## About this task:
Check each line of the material for the string "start", and copy the lines that have it.

## Supplied material:
══════════

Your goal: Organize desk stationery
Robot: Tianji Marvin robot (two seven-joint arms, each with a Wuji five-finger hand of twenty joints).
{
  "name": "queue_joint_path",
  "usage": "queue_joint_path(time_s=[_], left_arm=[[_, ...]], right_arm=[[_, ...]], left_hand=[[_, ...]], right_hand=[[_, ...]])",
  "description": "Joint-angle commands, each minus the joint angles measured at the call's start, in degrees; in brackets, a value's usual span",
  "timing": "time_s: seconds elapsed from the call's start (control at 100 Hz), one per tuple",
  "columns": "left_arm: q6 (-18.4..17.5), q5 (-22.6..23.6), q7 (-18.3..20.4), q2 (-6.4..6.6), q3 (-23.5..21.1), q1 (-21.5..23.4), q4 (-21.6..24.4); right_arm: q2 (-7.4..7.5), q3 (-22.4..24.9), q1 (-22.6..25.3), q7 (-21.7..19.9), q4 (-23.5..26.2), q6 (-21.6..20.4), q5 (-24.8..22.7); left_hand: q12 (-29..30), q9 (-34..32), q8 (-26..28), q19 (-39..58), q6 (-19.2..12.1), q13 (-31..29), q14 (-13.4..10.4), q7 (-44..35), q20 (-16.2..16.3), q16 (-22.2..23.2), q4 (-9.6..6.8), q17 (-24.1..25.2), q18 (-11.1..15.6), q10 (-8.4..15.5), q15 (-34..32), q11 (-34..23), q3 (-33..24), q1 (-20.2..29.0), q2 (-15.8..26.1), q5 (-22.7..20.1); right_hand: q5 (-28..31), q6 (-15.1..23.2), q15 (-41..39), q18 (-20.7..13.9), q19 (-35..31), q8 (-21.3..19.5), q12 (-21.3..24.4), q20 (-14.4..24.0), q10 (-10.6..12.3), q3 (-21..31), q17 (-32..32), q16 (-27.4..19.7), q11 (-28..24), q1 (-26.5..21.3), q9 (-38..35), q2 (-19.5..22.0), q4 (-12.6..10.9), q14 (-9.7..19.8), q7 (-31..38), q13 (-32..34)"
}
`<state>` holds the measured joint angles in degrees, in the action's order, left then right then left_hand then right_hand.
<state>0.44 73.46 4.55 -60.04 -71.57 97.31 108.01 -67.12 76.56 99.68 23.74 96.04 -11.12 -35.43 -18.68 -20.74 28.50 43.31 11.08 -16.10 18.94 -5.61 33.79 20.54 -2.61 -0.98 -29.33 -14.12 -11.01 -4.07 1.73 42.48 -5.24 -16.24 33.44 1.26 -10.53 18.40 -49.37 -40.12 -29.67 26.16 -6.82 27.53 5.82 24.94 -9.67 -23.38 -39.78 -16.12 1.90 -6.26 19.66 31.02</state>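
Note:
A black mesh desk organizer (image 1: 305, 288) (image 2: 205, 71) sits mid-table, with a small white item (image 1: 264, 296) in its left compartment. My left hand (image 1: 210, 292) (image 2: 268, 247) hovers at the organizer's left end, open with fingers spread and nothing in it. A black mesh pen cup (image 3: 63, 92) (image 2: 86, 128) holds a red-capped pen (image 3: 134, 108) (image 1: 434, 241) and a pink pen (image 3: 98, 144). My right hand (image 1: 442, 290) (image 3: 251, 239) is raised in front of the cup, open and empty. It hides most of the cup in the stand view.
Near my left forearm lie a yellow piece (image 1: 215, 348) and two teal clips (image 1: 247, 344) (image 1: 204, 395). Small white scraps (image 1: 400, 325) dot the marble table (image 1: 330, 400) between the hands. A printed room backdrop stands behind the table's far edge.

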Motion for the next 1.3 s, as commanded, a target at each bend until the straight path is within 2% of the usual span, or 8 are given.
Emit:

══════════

## Exercise solution:
  "description": "Joint-angle commands, each minus the joint angles measured at the call's start, in degrees; in brackets, a value's usual span",
  "timing": "time_s: seconds elapsed from the call's start (control at 100 Hz), one per tuple",

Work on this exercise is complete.